Sort of. It only an attribute/pull expr model (no datalog). You define “resolvers” which declare what they need as input attrs on an entity and what attrs they provide for that entity. You the. Query it by seeding with what data you have and a pull expr and you get a map of the same shape filled out with what you asked for
FWIW, "boundaryless" is what keeps me using datomic for personal stuff, like "look at all the stuff I don't have to write" but can see how that can become a problem at scale
It also has a “foreign interface” where you get an entire query subtree extracted for you (eg, all the datomic attrs that map 1-1) and you just need to return a map in the right shape. This makes it really easy to have the “fall through” cases, and is also a handy way to avoid n+1 problems across process boundaries
Interesting, so the benefits of not having impedance mismatch are somewhat erased by the implementation?
Maybe I'm misunderstanding, but I'm assuming there's no impedance mismatch between clojure and datomic in the data model which makes it sound like everything is going to be smooth sailing but the database restrictions don't make it so
when you say no one would make this mistake in SQL, is it because you are forced there to write some abstraction layer? to isolate the application layer from the DB.
So in many cases you can represent your data model in datomic without much translation. The result of a d/pull is exactly what your domain models would have looked like.
so if one day your data model is not exactly like datomic, you probably didn’t write a layer of indirection in between your domain objects and your d/pulls already, so now you have to retrofit it in.
but in SQL world, the natural mode of expression in SQL is so different that you almost certainly have that layer built already
understood, thx, do you still prefer datomic's data model despite the implementation lack of features / restrictions?
are important though, like the string limit and rigidity of attrs in datomic look jarring
yeah something like TOAST for large values is a curious omission. But I don’t follow on the “rigidity of attrs”. In every way attrs seem more flexible than columns and tables
by rigidity of attrs I mean the implementation not the data model, like you can't disable fulltext
yep. and if datomic could do these things those sources of indirection-need would have been gone. but there’s still stuff like maintaining aggregates, maintaining computed/derived values (materialized or not), etc, that I’m not sure I can reasonably ask datomic to take care of.
There’s also an inherent cost to keeping all transacted data--some stuff really is just ephemeral and high-volume and storing it in datomic forever becomes a chore, and it’s a shame you need to give up the attribute model to do it.
these all speak to an occasional need for some indirection without faulting datomic for being the kind of db it is and not another one.
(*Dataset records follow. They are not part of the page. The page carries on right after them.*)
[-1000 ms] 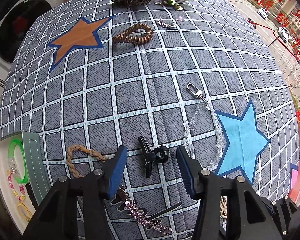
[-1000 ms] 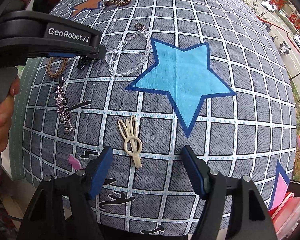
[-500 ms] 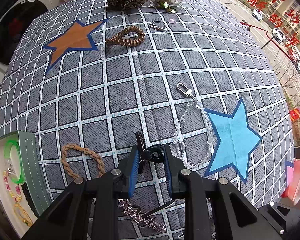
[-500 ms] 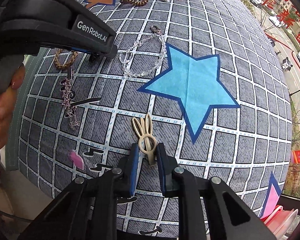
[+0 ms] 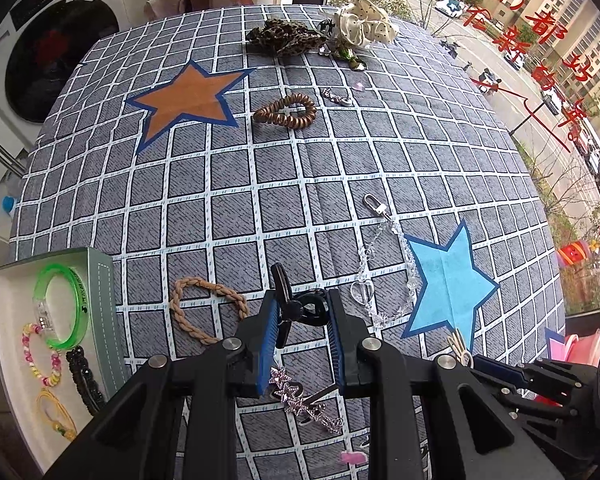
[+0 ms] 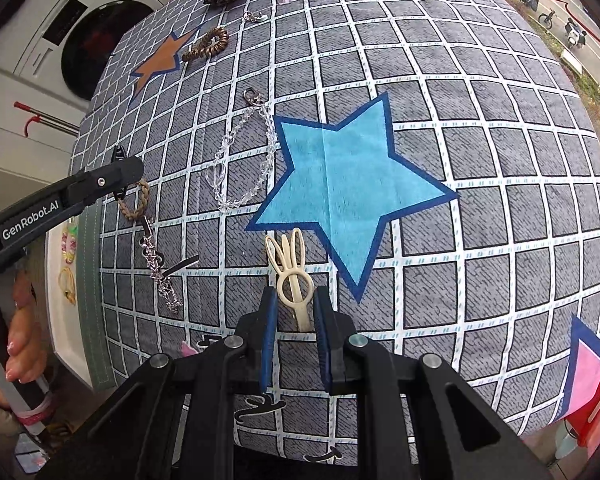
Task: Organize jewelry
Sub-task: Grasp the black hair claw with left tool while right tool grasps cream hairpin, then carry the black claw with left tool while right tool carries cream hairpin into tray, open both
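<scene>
My left gripper (image 5: 302,308) is shut on a black claw clip (image 5: 300,310), held a little above the grey checked cloth (image 5: 228,208). My right gripper (image 6: 296,304) is shut on the stem of a cream bunny-ear hair clip (image 6: 292,276), close over the cloth beside the blue star patch (image 6: 348,184). That bunny clip (image 5: 458,344) also shows at the lower right of the left wrist view. At the cloth's left edge stands a white jewelry box (image 5: 4,344) holding a green bangle (image 5: 60,308), a beaded bracelet, a black bracelet and a yellow tie.
On the cloth lie a braided tan loop (image 5: 208,308), a crystal chain with clasp (image 5: 384,276), a rhinestone star clip (image 5: 304,404), a brown spiral tie (image 5: 286,110) and two scrunchies (image 5: 286,40) at the far edge. A hand (image 6: 20,320) grips the left tool. A washing machine (image 5: 48,68) stands beyond.
Both grippers went from open to shut, the left on the black claw clip and the right on the bunny clip. The left one has since risen with its clip; the right tilted.
</scene>
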Demonstrator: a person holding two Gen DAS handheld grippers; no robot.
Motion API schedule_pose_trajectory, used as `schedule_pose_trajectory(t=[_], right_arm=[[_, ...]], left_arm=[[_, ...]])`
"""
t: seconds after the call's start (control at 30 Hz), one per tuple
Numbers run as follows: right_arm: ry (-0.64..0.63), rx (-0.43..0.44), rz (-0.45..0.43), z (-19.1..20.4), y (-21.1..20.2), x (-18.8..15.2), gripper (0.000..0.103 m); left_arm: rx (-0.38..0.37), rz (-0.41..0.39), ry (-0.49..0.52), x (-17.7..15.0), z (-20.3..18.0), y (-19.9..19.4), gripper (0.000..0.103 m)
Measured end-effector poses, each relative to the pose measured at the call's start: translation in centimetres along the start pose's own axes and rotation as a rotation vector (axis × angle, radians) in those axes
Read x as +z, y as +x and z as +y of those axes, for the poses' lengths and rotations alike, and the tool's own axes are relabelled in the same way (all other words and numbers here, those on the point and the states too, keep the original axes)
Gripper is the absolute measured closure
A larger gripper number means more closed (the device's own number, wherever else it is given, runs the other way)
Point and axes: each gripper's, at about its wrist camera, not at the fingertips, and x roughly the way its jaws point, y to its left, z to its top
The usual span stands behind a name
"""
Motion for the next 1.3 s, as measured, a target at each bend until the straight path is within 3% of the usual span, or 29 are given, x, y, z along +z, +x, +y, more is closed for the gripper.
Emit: schedule_pose_trajectory(t=[0.3, 0.6, 0.97, 1.3], right_arm=[[-0.048, 0.026, -0.011, 1.8, -1.4, 1.1, 0.083], [-0.156, 0.078, -0.001, 7.8, -1.4, 1.6, 0.083], [-0.360, 0.173, 0.044, 18.3, 0.1, 1.2, 0.083], [-0.524, 0.250, 0.138, 27.7, 3.9, -0.6, 0.083]], left_arm=[[0.031, -0.024, -0.079, -2.1, 3.7, -2.2, 0.072], [0.083, -0.040, -0.179, -5.9, 8.3, -5.1, 0.072], [0.196, -0.050, -0.375, -12.5, 16.5, -8.7, 0.072], [0.268, -0.031, -0.511, -17.3, 22.0, -8.7, 0.072]])
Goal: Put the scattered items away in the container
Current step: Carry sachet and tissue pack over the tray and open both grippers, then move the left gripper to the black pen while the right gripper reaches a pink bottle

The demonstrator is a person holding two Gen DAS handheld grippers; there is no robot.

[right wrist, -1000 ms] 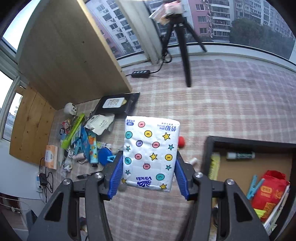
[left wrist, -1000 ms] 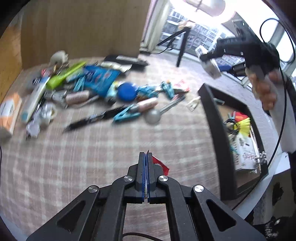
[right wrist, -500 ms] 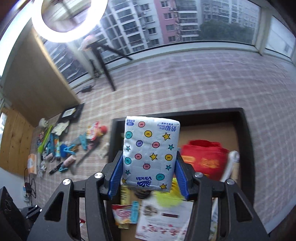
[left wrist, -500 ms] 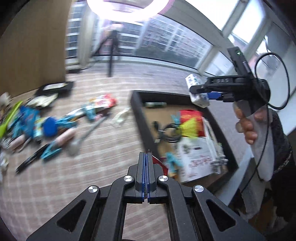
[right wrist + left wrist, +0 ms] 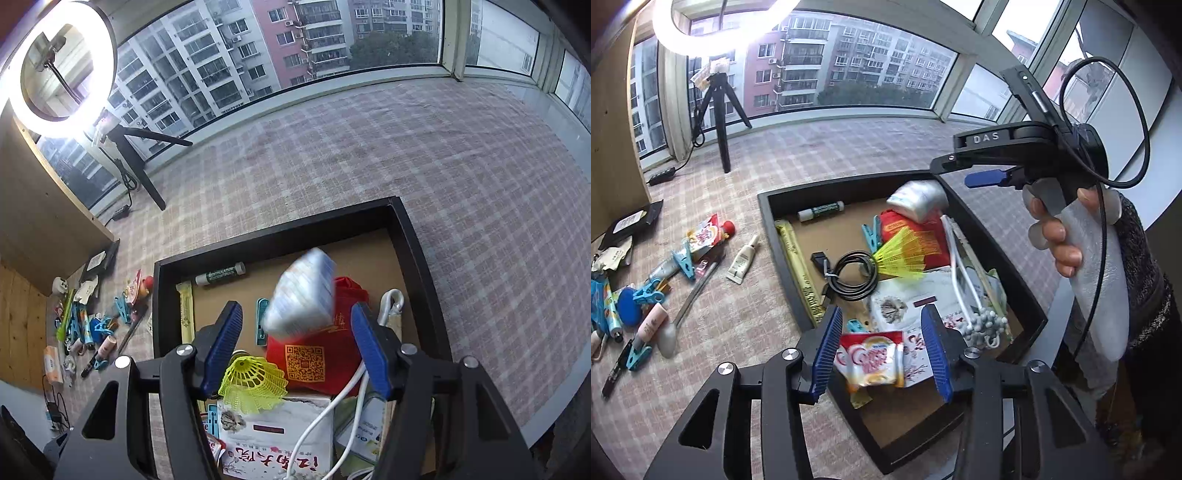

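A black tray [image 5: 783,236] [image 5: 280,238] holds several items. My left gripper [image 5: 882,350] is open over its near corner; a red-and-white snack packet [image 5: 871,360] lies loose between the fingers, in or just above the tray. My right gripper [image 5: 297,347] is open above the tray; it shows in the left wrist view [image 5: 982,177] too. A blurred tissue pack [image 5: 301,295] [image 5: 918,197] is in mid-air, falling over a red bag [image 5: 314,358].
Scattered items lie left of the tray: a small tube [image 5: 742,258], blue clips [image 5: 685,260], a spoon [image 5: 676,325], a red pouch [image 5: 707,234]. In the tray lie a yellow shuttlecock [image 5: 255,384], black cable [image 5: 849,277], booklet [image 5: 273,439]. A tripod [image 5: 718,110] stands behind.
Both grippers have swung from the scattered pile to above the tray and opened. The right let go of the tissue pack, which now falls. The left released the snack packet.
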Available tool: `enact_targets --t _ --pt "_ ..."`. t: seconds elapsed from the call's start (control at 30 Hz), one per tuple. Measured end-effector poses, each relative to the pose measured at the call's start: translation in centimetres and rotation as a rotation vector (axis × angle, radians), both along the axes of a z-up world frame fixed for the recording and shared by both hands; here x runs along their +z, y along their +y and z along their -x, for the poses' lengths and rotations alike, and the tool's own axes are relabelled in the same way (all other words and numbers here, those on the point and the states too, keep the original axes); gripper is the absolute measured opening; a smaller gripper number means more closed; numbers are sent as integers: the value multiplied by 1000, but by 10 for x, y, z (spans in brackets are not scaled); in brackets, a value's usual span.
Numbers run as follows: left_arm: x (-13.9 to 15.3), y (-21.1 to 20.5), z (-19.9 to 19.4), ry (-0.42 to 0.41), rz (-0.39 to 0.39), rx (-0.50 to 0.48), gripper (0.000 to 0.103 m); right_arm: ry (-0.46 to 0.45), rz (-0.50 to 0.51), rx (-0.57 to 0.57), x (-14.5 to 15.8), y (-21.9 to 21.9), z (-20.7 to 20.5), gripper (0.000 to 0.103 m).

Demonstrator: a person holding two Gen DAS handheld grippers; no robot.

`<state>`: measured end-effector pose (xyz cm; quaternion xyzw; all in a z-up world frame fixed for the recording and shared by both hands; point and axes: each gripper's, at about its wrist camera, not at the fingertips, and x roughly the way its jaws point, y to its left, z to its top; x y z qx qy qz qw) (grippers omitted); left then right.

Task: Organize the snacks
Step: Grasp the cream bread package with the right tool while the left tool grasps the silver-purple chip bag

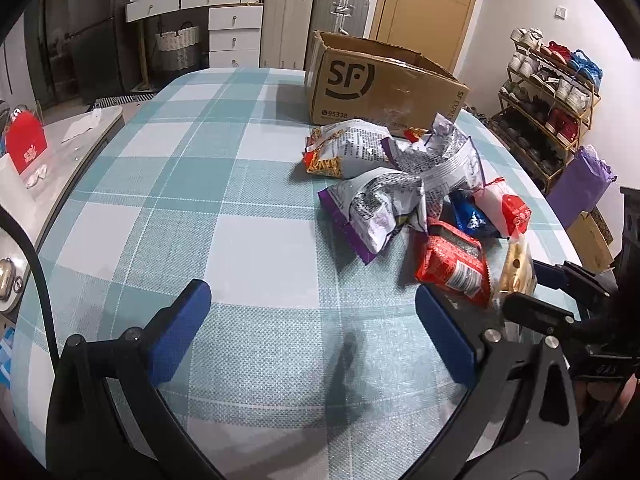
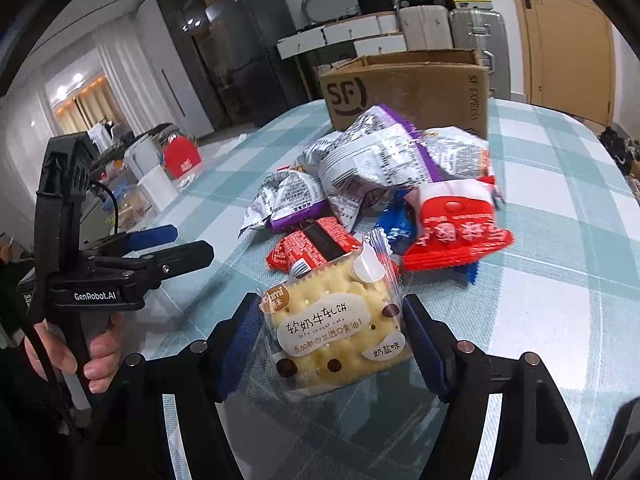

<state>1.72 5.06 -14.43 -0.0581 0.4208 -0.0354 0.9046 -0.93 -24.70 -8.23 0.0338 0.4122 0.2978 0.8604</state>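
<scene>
- Closing my right gripper point(image 2: 332, 344) around the cracker pack point(image 2: 338, 332) is the step in hand, I judge: the clear-wrapped nougat cracker sits squarely between the two blue pads, at the near edge of the snack pile.
- The pads look to be touching the wrapper's sides or just about to; I cannot tell for sure that they press it, so I would count this grip as not yet proven.
- My left gripper point(image 1: 316, 334) hangs wide open over bare checked tablecloth point(image 1: 200, 200), with nothing between its fingers, off to the side of the pile.
- To do this well, I would squeeze only until the wrapper stops sliding, since the crackers inside will probably crack under a hard pinch.
- The wrapper is slick and loose at its crimped top, so I want the pads on the firm biscuit body, not on the film alone.
- The pack leans against the red packet point(image 2: 316, 246) behind it; lifting straight up first should keep that one from dragging along.
- The cardboard box point(image 2: 412, 88) stands open beyond the pile, at the far side of the table, and I take it to be where the snacks go.
- I would carry the pack high over the silver bags point(image 2: 372, 160) so nothing gets knocked off the heap.
- Keeping the left gripper where it is leaves the path clear.
</scene>
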Motion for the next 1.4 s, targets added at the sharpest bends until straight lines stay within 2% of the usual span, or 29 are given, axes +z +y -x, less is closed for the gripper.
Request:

and there are dbs that support an attribute model but are quite different from datomic: datalevin, xtdb, and many flavors of datascript storage backend
yeah, had a little look at them, xtdb looks more like a document store, different data model than datomic, the others one don't look to serious/ready for production use, but can't tell
I guess for anything serious, like public webapps, a moment will come when you just have to run another DB too, besides datomic
FWIW at Shortcut we use one datomic database as our primary store with dynamo as the backing store, and additional dynamo tables and s3 for stuff that isn’t appropriate for datomic (high write volume, ephemeral data, large blobs)
and I love the peer model--scaling query load with peers is way easier than admistering a cluster
we have a peer-server around, but we don’t use it for sustained load. Again, it’s an indirection problem: d/entity and d/pull can’t transparently be replaced for peer vs client
our biggest headache honestly is dynamodb + memcached. We have serious envy for the cloud’s 3-tier storage and wish on-prem had it too
gotcha. Curious if you can share, a nubank article scared me saying they run more than 2400 transactors, shorcuts looks really cool, how many transactors are running?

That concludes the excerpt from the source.